Aunque la pandemia lo ha cambiado casi todo, vendrá el momento en que la venceremos. Mientras llega ese día, me refiero a las quejas que siempre se escuchan acerca de la situación económica, de que vivimos en crisis. La percepción es evidencia de un pesimismo generalizado en sectores cuya valoración del quehacer nacional se basa muchas veces en la marcha de sus propios negocios. En décadas no hemos tenido crisis económica, pues se abrieron nuevas operaciones industriales, el turismo creció y se recupera y la actividad comercial se expandió vertiginosamente con la apertura de gigantescos centros de tamaño incluso superior a sus iguales en países más desarrollados. Y esa actividad no ha cesado, si bien descansa por efecto de la COVID-19.
De modo que nuestro problema no es de esa índole ni tampoco el país se encamina irremisiblemente, incluso todavía, hacia un estadio de recesión paralizante de la actividad económica.

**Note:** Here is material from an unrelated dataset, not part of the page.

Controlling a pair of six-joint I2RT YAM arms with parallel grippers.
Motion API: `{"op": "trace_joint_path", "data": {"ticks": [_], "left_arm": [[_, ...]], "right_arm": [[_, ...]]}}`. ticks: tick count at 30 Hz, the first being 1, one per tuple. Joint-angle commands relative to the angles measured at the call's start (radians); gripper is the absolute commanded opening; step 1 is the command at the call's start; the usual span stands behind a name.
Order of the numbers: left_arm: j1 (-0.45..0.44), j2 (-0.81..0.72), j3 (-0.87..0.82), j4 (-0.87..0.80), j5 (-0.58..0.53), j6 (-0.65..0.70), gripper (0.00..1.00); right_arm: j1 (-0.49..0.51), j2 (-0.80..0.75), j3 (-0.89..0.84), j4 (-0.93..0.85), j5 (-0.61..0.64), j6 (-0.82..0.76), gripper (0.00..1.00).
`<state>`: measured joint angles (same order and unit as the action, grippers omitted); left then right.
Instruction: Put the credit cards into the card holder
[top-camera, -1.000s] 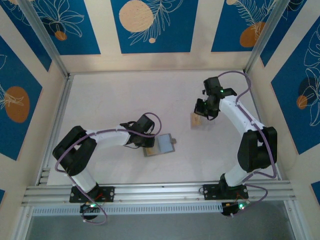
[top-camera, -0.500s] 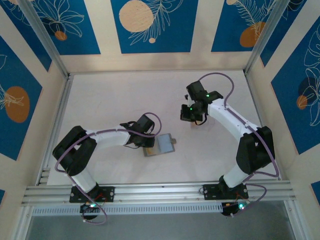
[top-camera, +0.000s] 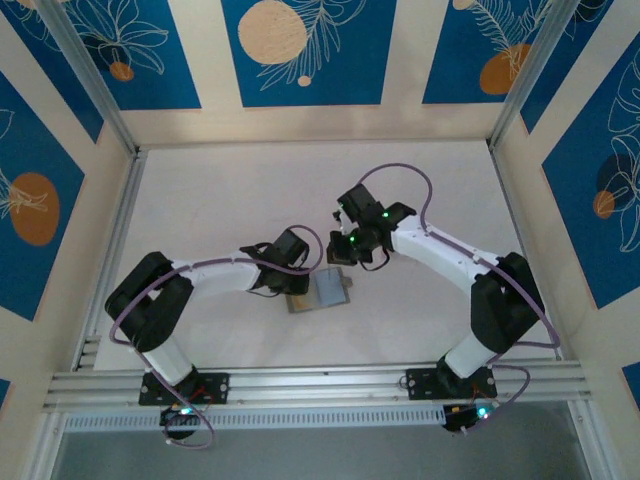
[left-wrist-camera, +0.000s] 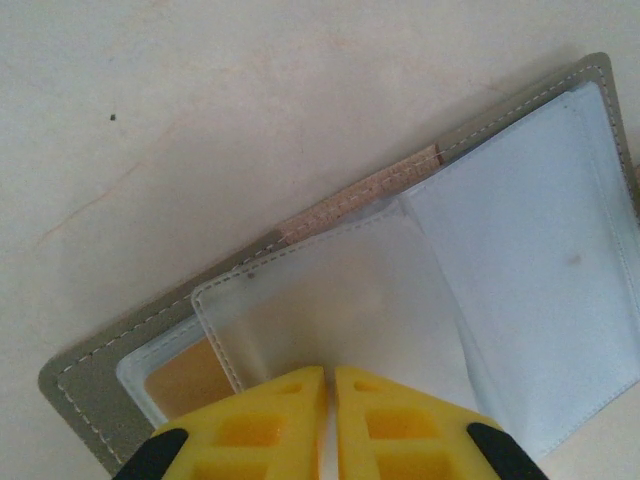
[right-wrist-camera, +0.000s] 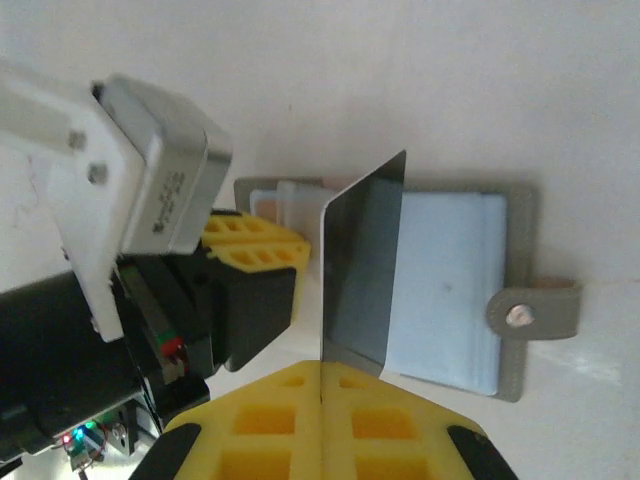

Nuestra verdadera crisis es de carácter social, con tasas de desigualdad preocupantes dentro de un proceso firme de concentración de recursos que los pone cada vez más en círculos de pequeñas élites económicas muy creativas con un control creciente de la riqueza nacional. Buena parte de los nuevos negocios de las últimas dos o tres décadas provienen de esos grupos, sin que se hayan generado cambios importantes en la estructura social, debido a los bajos salarios y a un sistema de seguridad social que no los promueve.
Por todo ello, es iluso pensar que la amenaza a la estabilidad social radica sólo en un endeudamiento exorbitado, porque el país tendrá que acudir necesariamente al financiamiento exterior para encarar lo que ha traído la pandemia, ni tampoco en las prácticas políticas corruptas que han caracterizado la vida democrática de la nación. El problema es la creciente desigualdad, el enemigo real de la democracia y la estabilidad nacional.